Book Plate Tectonics

Download or read book Plate Tectonics written by Steve Tomecek and published by Infobase Publishing. This book was released on 2011 with total page 105 pages. Available in PDF, EPUB and Kindle. Book excerpt: Examines the evolution of plate tectonic theory from its beginnings as a wild idea of drifting continents to its acceptance as the main concept that drives geology today.

Book Science in the Early Twentieth Century

Download or read book Science in the Early Twentieth Century written by Jacob Darwin Hamblin and published by Bloomsbury Publishing USA. This book was released on 2005-03-08 with total page 432 pages. Available in PDF, EPUB and Kindle.
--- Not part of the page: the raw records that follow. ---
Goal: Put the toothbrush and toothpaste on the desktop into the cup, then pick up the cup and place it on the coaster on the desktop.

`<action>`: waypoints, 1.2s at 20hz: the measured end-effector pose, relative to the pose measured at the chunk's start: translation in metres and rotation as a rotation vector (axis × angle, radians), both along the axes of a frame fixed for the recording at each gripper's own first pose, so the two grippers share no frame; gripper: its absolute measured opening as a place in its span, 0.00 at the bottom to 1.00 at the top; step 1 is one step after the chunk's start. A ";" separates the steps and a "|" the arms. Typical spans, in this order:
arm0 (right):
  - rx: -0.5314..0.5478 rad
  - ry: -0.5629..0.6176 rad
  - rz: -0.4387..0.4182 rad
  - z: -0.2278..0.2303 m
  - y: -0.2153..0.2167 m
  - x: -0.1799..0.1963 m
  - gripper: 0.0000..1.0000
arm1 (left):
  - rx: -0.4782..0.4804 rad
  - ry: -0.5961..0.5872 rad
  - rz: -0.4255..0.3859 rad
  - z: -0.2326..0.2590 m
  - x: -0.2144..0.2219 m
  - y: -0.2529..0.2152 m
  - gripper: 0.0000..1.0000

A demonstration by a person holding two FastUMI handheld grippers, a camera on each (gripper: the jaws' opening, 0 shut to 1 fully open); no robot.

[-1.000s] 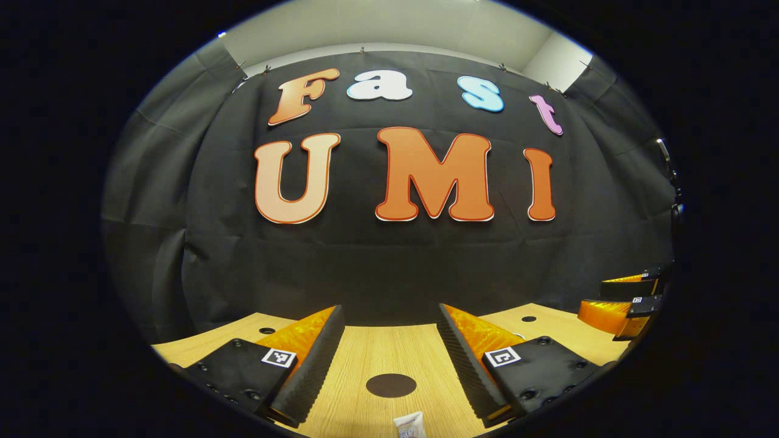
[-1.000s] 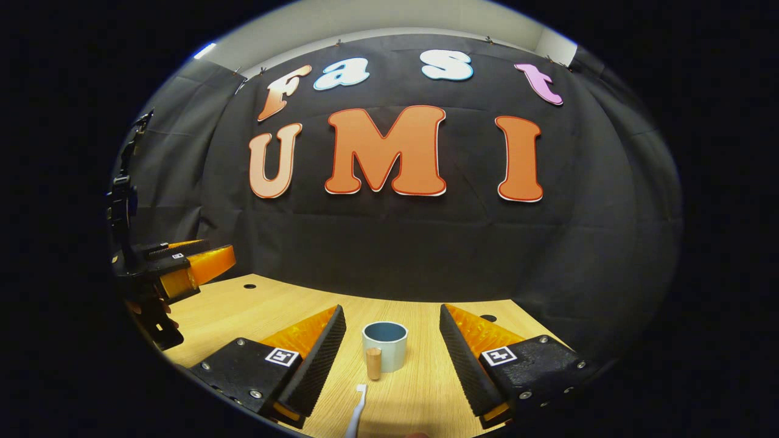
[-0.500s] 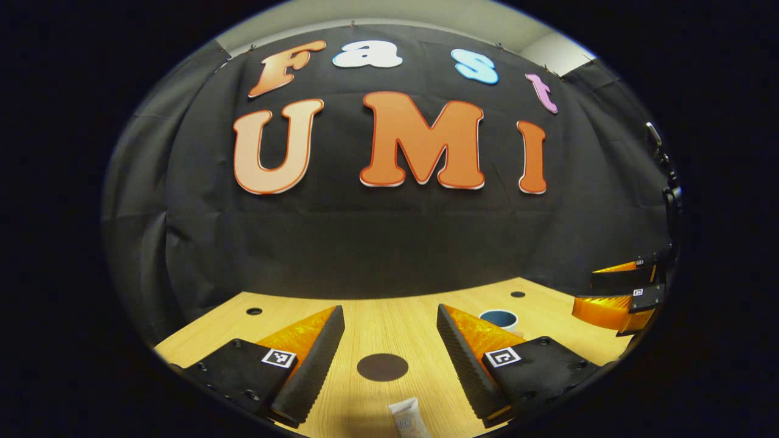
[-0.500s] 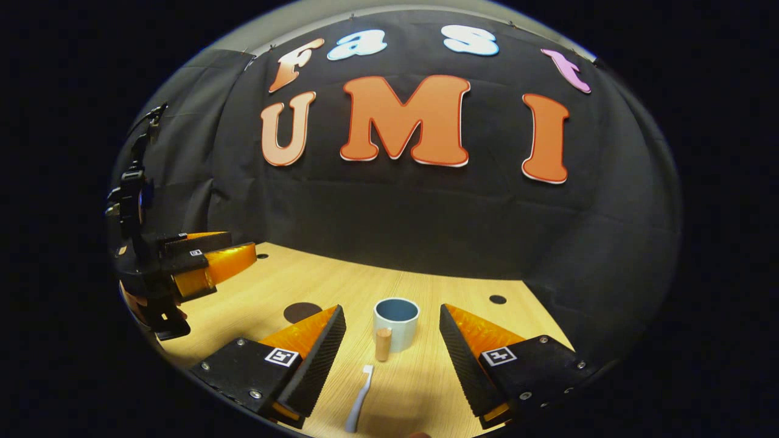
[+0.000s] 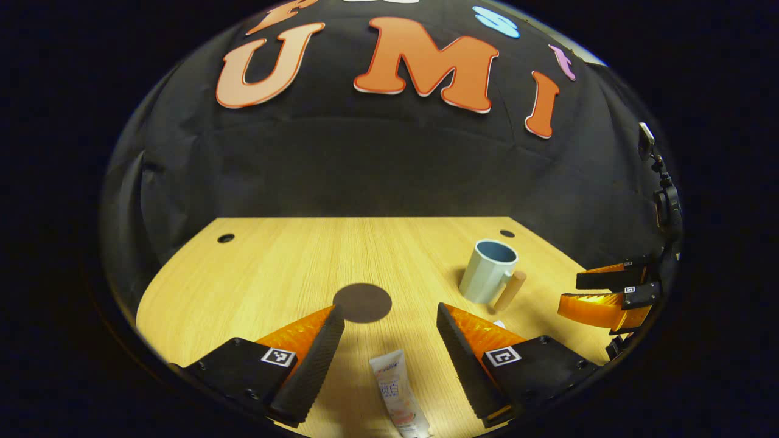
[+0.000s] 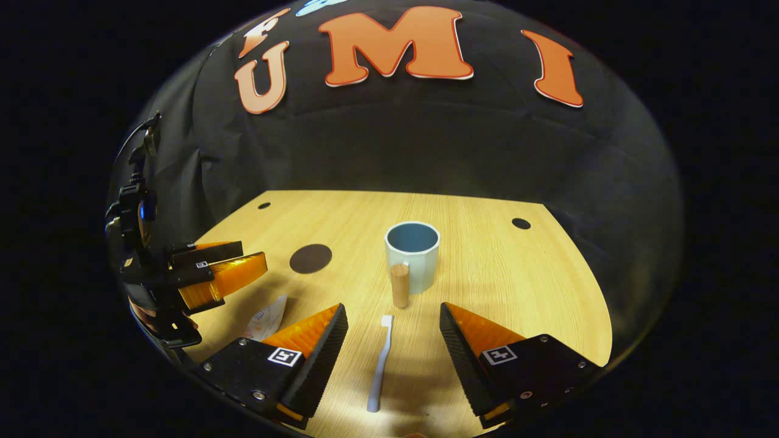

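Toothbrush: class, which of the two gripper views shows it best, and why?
The right gripper view. There the toothbrush lies whole on the desktop, between the open fingers of the right gripper, its head toward the cup. In the left gripper view, just a small white bit shows past the left gripper's finger, probably its head.

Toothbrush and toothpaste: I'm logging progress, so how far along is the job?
Nothing is done yet. The toothbrush and toothpaste lie on the desktop, each between an open hand-held gripper's fingers, ungrasped. The cup stands empty, off the coaster. Every step is left.
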State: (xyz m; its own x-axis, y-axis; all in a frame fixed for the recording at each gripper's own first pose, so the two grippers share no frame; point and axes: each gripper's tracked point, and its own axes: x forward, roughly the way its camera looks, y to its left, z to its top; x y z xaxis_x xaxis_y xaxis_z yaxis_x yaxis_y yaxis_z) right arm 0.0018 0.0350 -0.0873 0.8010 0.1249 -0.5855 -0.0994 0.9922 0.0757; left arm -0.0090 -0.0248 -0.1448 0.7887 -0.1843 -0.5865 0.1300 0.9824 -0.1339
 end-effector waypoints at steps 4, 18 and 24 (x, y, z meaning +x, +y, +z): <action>-0.027 0.128 0.030 -0.015 0.007 -0.004 0.91 | 0.004 0.128 -0.009 -0.003 -0.009 0.000 0.96; -0.089 0.348 0.096 -0.038 0.037 -0.015 0.74 | 0.027 0.467 -0.058 -0.039 -0.038 -0.026 0.95; -0.095 0.436 0.064 -0.042 0.026 -0.017 0.51 | 0.040 0.505 -0.056 -0.025 -0.013 -0.029 0.80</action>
State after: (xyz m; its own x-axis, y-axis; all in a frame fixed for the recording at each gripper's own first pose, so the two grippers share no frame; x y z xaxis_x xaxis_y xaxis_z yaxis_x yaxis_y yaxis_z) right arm -0.0154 0.0607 -0.1298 0.4693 0.0957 -0.8778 -0.1403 0.9896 0.0328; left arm -0.0218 -0.0540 -0.1695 0.3945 -0.1875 -0.8996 0.1111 0.9815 -0.1559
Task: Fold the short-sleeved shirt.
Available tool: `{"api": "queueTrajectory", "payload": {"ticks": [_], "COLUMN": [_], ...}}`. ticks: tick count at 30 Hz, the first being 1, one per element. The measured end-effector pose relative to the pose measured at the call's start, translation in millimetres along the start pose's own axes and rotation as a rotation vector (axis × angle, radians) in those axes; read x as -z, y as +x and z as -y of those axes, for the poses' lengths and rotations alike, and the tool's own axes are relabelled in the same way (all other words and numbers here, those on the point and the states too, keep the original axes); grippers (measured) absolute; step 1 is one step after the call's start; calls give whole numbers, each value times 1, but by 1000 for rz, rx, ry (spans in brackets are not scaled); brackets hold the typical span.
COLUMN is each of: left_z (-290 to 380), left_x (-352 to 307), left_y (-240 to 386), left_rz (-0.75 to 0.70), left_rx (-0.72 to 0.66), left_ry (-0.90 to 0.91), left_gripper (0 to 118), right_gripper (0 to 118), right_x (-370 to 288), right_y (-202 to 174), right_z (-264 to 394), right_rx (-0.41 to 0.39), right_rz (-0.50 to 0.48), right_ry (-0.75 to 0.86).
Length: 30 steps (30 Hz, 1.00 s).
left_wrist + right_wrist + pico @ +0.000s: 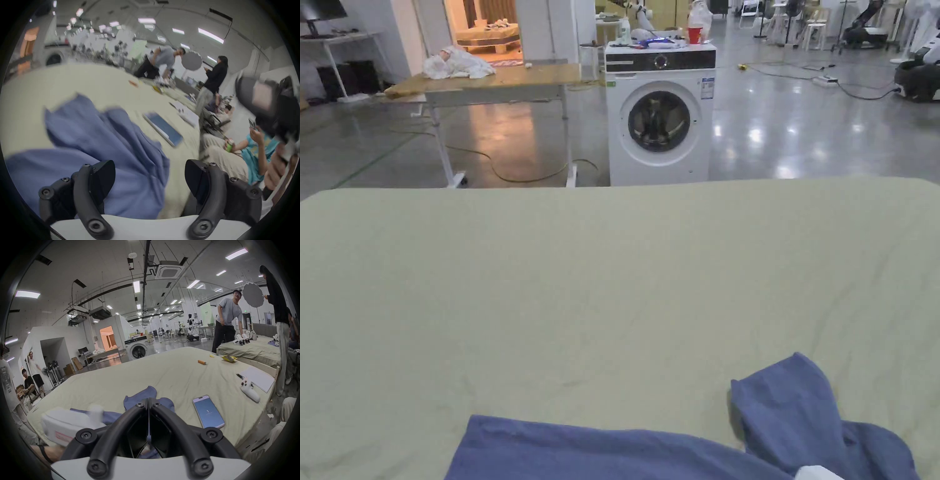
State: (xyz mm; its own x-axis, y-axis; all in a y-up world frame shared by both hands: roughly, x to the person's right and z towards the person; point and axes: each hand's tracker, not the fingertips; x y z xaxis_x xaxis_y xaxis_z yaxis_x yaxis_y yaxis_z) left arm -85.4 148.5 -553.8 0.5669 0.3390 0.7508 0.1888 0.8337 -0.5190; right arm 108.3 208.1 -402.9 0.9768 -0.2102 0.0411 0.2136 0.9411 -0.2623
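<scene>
A blue short-sleeved shirt (pixel 787 406) lies crumpled at the near edge of a pale green bed (pixel 612 281), one sleeve sticking up toward the middle. In the left gripper view, the shirt (pixel 90 129) spreads under and ahead of my left gripper (pixel 150 164), whose jaws stand wide open just above the cloth. My right gripper (pixel 148 400) has its jaws pressed together, with the shirt (pixel 146 392) behind them on the bed; I see no cloth between the tips. The left gripper shows blurred (pixel 65 423) in the right gripper view.
A phone (pixel 208 412) lies on the bed right of the shirt, with a white controller (pixel 250 389), paper (pixel 258 379) and an orange item (pixel 201 362) farther off. A seated person (pixel 258 152) is at the bed's right side. A washing machine (pixel 660 112) stands beyond the bed.
</scene>
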Motion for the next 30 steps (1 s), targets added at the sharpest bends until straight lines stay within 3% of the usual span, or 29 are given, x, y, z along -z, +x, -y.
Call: {"api": "queueTrajectory", "payload": {"ticks": [5, 10, 12, 14, 15, 17, 19, 22, 30], "left_z": [-40, -23, -11, 1, 7, 16, 25, 30, 28], "left_x": [-120, -224, -255, -283, -295, -313, -322, -332, -339], "left_y": [-13, -9, -7, -4, -1, 4, 10, 17, 17], "left_rz": [-299, -682, -851, -886, -900, -885, -917, -968, -975], "left_rx": [142, 274, 248, 211, 183, 191, 178, 130, 120], "left_ry": [276, 447, 468, 497, 511, 507, 528, 546, 538], "left_gripper": [90, 89, 80, 61, 43, 20, 19, 0, 0], "right_gripper": [0, 0, 0, 0, 0, 0, 0, 0, 0], "right_x": [8, 10, 10, 10, 9, 9, 9, 9, 10], "right_y": [-15, -32, -40, -49, -53, -58, -62, -69, -70], "right_z": [-11, -21, -23, -23, -22, -19, -14, -12, -11], "right_rx": [-50, -93, -116, -142, -165, -203, -221, -222, -216], "right_rz": [-59, -113, -136, -127, -123, -141, -163, -179, -188], "right_ry": [24, 59, 72, 93, 111, 143, 163, 158, 141]}}
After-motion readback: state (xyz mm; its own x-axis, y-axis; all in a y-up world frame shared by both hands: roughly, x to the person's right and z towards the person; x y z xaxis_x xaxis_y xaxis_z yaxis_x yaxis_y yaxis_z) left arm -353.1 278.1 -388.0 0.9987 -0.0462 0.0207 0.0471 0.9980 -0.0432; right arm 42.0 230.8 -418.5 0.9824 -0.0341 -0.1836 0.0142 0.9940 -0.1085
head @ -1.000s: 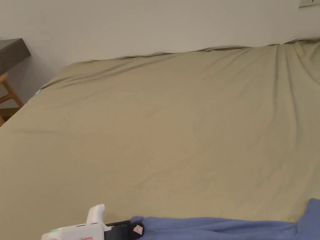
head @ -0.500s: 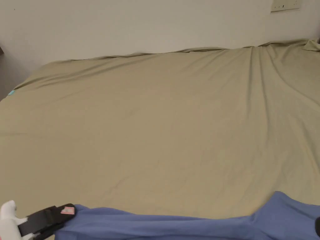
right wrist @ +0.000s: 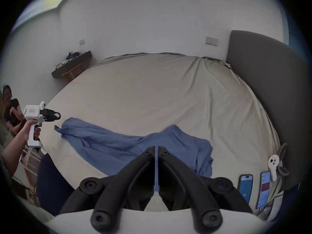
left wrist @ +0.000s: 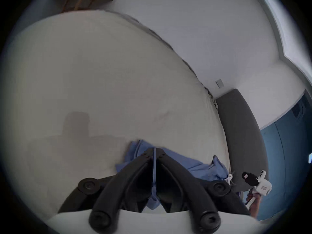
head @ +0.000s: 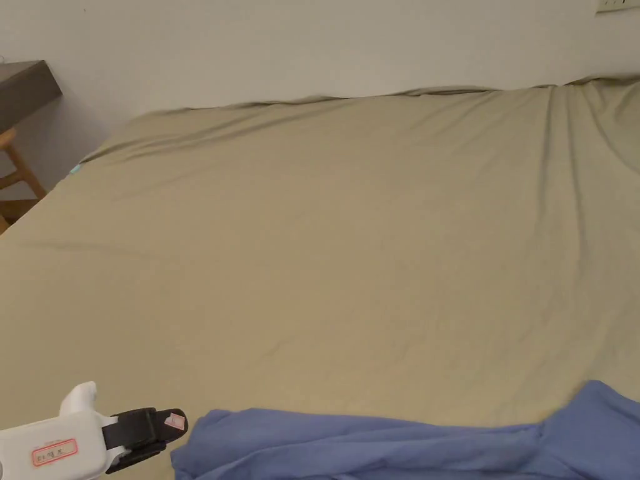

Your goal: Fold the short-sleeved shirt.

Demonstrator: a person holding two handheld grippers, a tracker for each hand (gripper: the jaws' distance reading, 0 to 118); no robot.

Book excerpt: The first A–Z resource on the history of science from 1900 to 1950 examining the dynamic between science and the social, political, and cultural forces of the era. Though many books have highlighted the great scientific discoveries of the early 1900s, few have tackled the wider context in which these milestones were achieved. Science in the Early Twentieth Century covers everything from quantum physics to penicillin and more, including all the major scientific developments of the period, detailing not only the scientists and their work, but also the social and political forces that dominated the scientific agenda. Over 200 A–Z entries chronicle the landmark scientific discoveries and personalities of the period, including such scientific giants as Albert Einstein and Marie Curie. Placing science firmly within its cultural context, this thoroughly researched, accessible resource takes a uniquely interdisciplinary approach, making it an invaluable text for scientists, educators, students, and the general reader.